During the summer of 1876, while attending a camp meeting at Epworth Heights, near Cincinnati, my attention was drawn to a colored lady dressed in a very plain garb, which reminded me somewhat of that worn by the Friends in former days, who was engaged in expounding a Bible lesson to a small audience.

I was told that the speaker was Mrs. Amanda Smith, and that she was a woman of remarkable gifts, who had been greatly blessed in various parts of the country.

Having spent nearly all my adult years on the other side of the globe, my acquaintance in America was by no means an extensive one, and this will explain the fact that I had never heard of this devout lady until I met her at this camp meeting.

Her remarks on the Bible lesson did not particularly impress me, and it was not until the evening of the same day, when I chanced to be kneeling near her at a prayer meeting, that I became impressed that she was a person of more than ordinary power.

The meetings of the day had not been very successful, and a spirit of depression rested upon many of the leaders. A heavy rain had fallen, and we were kneeling somewhat uncomfortably in the straw which surrounded the preacher's stand.

A number had prayed, and I was myself sharing the general feeling of depression, when I was suddenly startled by the voice of song. I lifted my head, and at a short distance, probably not more than two yards from me, I saw the colored sister of the morning kneeling in an upright position, with her hands spread out and her face all aglow.

She had suddenly broken out with a triumphant song, and while I was startled by the change in the order of the meeting, I was at once absorbed with interest in the song and the singer.


Something like a hallowed glow seemed to rest upon the dark face before me, and I felt in a second that she was possessed of a rare degree of spiritual power.

That invisible something which we are accustomed to call power, and which is never possessed by any Christian believer except as one of the fruits of the indwelling Spirit of God, was hers in a marked degree.

From that time onward I regarded her as a gifted worker in the Lord's vineyard, but I had still to learn that the enduement of the Spirit had given her more than the one gift of spiritual power.

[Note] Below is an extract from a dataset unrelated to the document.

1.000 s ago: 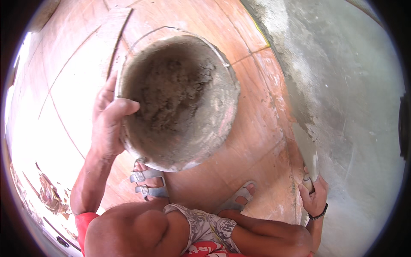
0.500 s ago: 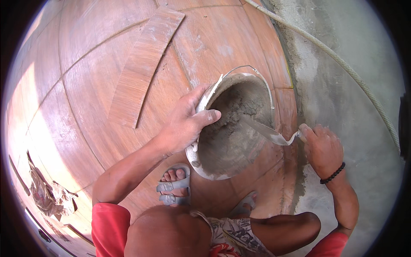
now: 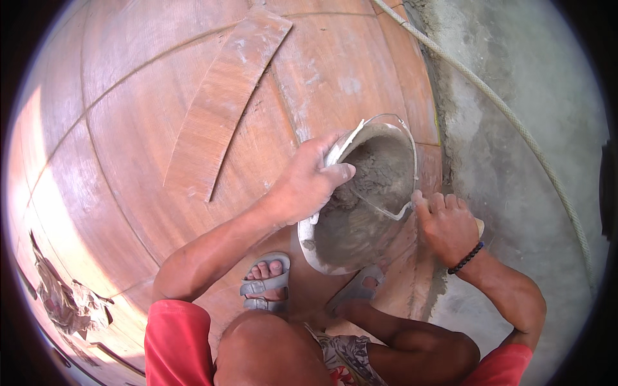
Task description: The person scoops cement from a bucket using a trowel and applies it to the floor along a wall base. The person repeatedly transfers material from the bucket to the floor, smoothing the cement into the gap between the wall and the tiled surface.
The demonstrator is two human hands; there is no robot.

A week later I met her at Lakeside, Ohio, and was again impressed in the same way, but I then began to discover that she was not only a woman of faith, but that she possessed a clearness of vision which I have seldom found equaled.

Her homely illustrations, her quaint expressions, her warm-hearted appeals, all possess the supreme merit of being so many vehicles for conveying the living truths of the Gospel of Jesus Christ to the hearts of those who are fortunate enough to hear her.

A few years after my return to India, in 1876, I was delighted to hear that this chosen and approved worker of the Master had decided to visit this country. She arrived in 1879, and after a short stay in Bombay, came over to the eastern side of the empire, and assisted us for some time in Calcutta. She also returned two years later, and again rendered us valuable assistance.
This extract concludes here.